Petitioners brought suit challenging the Guam Department of Revenue and Taxation's 2016 tax deficiency notice. (Dkt. No. 1; see Dkt. No. 1-1 (notice of deficiency).) The Court set a May 2022 bench trial. (Dkt. No. 10.) However, during a preliminary pretrial conference, the parties notified the Court they were close to a resolution and later told the Court they had reached an agreement. (Dkt. Nos. 13, 20, 22.) Upon the Court's subsequent receipt of their joint status report, the Court vacated the trial date and set a June 2022 status conference. (Dkt. Nos. 20, 22, 23.)
During the conference, Respondent informed the Court that the parties had, in fact, not yet finalized their agreement. (See Dkt. No. 26 (entry of proceeding).) Petitioners asserted otherwise, contending they had come to an agreement on all material terms. (Id.) Petitioners then moved for leave to seek enforcement of this agreement, which the Court granted. (See Dkt. No. 28.)
In this instance, the Court is sitting in the capacity of a United States Tax Court. See Forbes v. Maddox, 339 F.2d 387, 388 (9th Cir. 1964); Simpao v. Govt. of Guam, 2005 WL 6777982, slip op. at 2 (D. Guam 2005). As such, Petitioners argue that it may compel Respondent to comply with the agreement Petitioners believe they already reached. (See Dkt. Nos. 2-4, 40 at 1-2.) While it is true that the Court may, in some instance, compel such action, the burden of proof falls on the movant to demonstrate the existence of a binding agreement. See FPL Group, Inc. v. C.I.R., 95 T.C.M. (CCH) 1562 (2008). This, of course, requires a meeting of the minds on all material terms. Sergy v. Comm'r, 60 T.C.M. (CCH) 548 (1990).
Having now reviewed the parties' legal argument and evidence (Dkt. Nos. 31, 32, 34, 38, 40), it appears clear the Court cannot provide Petitioners the relief they seek. This is because Petitioners (a) fail to provide sufficient evidence to support a meeting of the minds (in fact the evidence suggests the opposite) and, (b) regardless, the Court lacks jurisdiction to compel Respondent to address the crux of their remaining disputed issue terms associated with the imposition of statutory interest on a settled tax obligation (for which the interest is not yet computed or assessed).
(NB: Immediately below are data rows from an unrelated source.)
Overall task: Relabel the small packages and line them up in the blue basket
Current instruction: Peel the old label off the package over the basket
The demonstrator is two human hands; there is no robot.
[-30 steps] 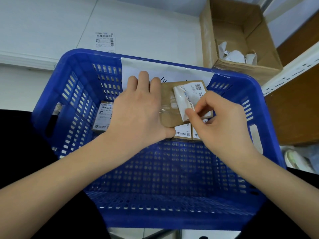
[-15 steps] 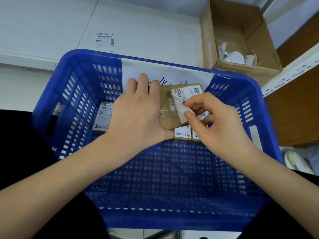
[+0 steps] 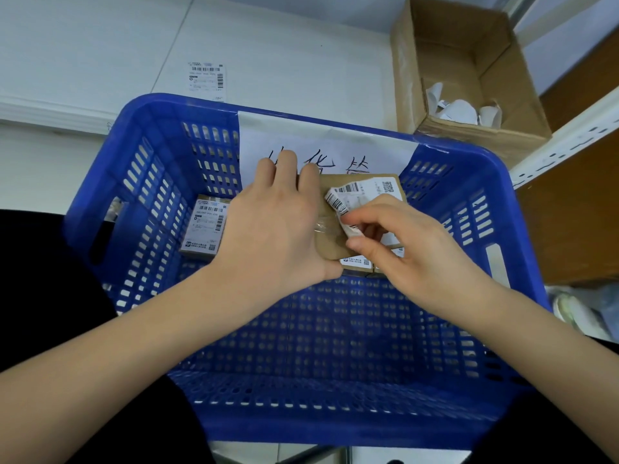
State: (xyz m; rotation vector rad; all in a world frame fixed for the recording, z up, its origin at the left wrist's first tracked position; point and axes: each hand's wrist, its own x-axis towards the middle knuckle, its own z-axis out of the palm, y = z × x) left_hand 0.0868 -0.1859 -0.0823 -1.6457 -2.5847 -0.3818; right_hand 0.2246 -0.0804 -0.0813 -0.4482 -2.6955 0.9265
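Over blue basket (image 3: 110,182) of labelled packages (image 3: 204,227): left hand (image 3: 274,226) gripping box (image 3: 330,242); right hand (image 3: 412,249) pinching label (image 3: 348,199).

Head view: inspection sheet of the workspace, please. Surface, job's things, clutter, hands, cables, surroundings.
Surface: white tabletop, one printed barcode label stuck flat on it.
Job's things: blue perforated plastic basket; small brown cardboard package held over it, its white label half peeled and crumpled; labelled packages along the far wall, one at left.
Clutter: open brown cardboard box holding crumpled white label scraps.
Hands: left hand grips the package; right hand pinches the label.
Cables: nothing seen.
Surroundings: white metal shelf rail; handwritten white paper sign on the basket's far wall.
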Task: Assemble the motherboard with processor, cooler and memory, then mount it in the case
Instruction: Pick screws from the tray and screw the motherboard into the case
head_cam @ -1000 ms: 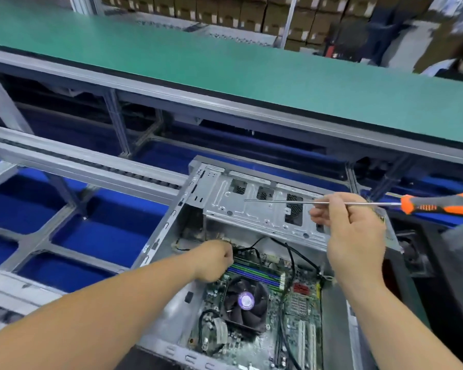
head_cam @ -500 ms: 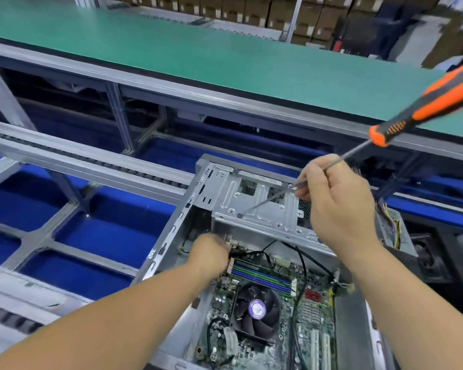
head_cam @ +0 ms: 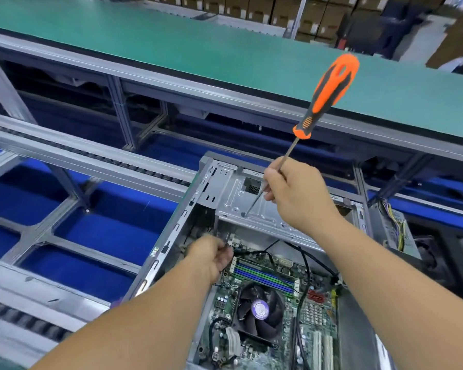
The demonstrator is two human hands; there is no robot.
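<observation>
One screwdriver (head_cam: 322, 102), one fan (head_cam: 259, 311), one case (head_cam: 171, 236), two hands.

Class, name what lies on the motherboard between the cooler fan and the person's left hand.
In the head view, the memory slots, striped blue and green, lie between the cooler fan and the left hand.

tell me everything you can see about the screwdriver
The screwdriver has a chunky orange and black handle, seemingly rubbery plastic, with an oval hole near its end, and a long thin metal shaft. It is tilted, handle up and to the right, tip down-left on or just above the grey metal drive cage of the case. The right hand pinches the shaft partway down; nothing touches the handle.
</observation>
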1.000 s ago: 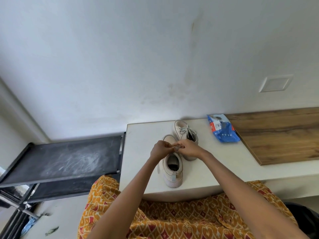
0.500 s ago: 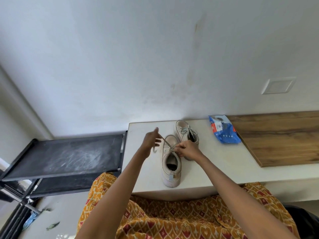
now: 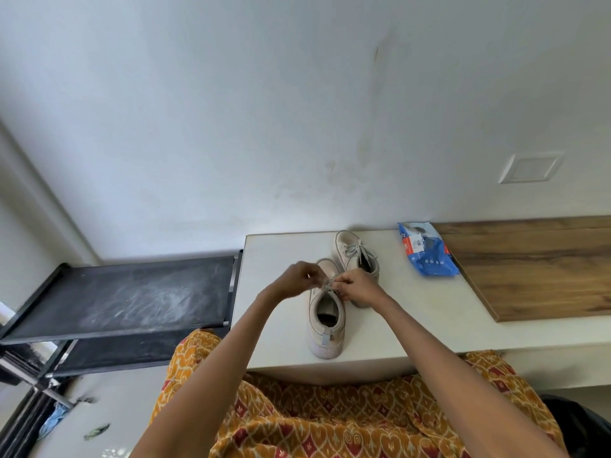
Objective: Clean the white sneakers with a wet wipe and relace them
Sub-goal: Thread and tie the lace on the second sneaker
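You face a white-topped ledge (image 3: 284, 328) with a brown wooden board (image 3: 542, 269) on its right part and a black fabric rack shelf (image 3: 132, 299) off its left edge; on the white top lies a blue plastic wet-wipe pack (image 3: 426, 256), near the pair of off-white canvas sneakers. The far sneaker (image 3: 350, 252) stands laced with its bow tied — just beside the near sneaker (image 3: 325, 322), heel toward you. Above its tongue your left hand (image 3: 297, 279) and right hand (image 3: 358, 287) each pinch the thin pale lace (image 3: 327, 284) between curled fingertips.
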The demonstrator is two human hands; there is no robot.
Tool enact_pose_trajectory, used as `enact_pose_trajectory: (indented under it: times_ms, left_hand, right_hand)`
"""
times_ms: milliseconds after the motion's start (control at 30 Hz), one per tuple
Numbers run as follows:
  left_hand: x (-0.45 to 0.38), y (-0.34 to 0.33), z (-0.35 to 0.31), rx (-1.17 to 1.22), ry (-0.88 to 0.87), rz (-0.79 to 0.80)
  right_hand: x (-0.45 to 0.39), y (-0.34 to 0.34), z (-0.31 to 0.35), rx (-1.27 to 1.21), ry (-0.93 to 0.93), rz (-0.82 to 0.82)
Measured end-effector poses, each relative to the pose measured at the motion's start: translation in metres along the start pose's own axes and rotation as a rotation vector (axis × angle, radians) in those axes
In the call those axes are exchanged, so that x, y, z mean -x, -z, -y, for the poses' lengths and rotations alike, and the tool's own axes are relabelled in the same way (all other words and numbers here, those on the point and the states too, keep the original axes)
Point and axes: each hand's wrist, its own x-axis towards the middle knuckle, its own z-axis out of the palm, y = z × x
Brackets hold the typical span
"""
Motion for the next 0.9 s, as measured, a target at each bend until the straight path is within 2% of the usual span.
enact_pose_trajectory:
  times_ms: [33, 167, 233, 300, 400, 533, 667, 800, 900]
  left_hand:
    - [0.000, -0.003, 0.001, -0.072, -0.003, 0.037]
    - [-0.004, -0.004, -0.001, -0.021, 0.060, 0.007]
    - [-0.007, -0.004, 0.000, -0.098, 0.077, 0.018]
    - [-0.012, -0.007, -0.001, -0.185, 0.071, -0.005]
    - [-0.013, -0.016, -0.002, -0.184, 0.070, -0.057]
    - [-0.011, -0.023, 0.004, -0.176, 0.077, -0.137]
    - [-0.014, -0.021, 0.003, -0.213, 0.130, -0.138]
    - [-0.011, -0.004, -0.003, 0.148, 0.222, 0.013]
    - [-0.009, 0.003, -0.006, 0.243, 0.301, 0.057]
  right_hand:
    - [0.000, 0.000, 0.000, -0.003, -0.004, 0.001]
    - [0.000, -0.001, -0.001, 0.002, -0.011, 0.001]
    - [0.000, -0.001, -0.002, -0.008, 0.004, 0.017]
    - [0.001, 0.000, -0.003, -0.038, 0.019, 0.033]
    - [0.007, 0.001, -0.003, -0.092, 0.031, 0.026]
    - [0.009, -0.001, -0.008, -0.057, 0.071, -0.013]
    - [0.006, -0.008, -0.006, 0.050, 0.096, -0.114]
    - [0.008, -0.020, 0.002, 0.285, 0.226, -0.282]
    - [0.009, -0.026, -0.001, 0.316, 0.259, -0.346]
From the beginning of negotiations, Respondent indicated that it had no discretion regarding the starting date for the imposition of statutory interest. (See Dkt. Nos. 34-1 at 2 (Respondent's initial communication indicating that statutory interest would be due).) Nevertheless, Petitioners provided markups suggesting they believed otherwise. (See Dkt. No. 34-3 at 3, 5 (Petitioner's mark ups).) But Respondent indicated, in no uncertain terms, that it could not agree to Petitioners' mark ups. (Dkt. No. 34-4 at 2-3 (e-mail communications regarding same). For reasons not clear to the Court, Petitioner ignored this contention in concluding that an agreement had been reached. (See generally Dkt. Nos. 31, 32, 40.)
Ignoring a disputed term does not make it undisputed. And a binding agreement cannot result from willful ignorance. If, for no other reason, this would violate the “mirror image” rule. See, e.g., Blas v. Cruz, 2009 Guam 12, ¶ 19 (Guam 2009); see also Sergy 60 T.C.M. (CCH) 548 (discussing the need for a “complete meeting of the minds as to all details of the settlement.”). Even if Petitioners had presented evidence sufficient to support a binding agreement on the calculation of interest, the Court lacks jurisdiction to abate such interest and, by extension, compel Respondent to agree to terms deviating from the statutory requirements associated with the calculation and assessment of interest. This is because, sitting in the capacity of the Tax Court, the Court's jurisdiction is limited to the abatement of assessed interest-not negotiated interest. See Hinck v. U.S., 550 U.S. 501, 508 (2007); Kersh v. C.I.R., 98 T.C.M. (CCH) 458 (2009).
For the foregoing reasons, the Court DENIES Petitioners' motion (Dkt. No. 31). The parties are ORDERED to meet and confer and file a joint status report within thirty days of this Order containing a proposed case management schedule for this matter.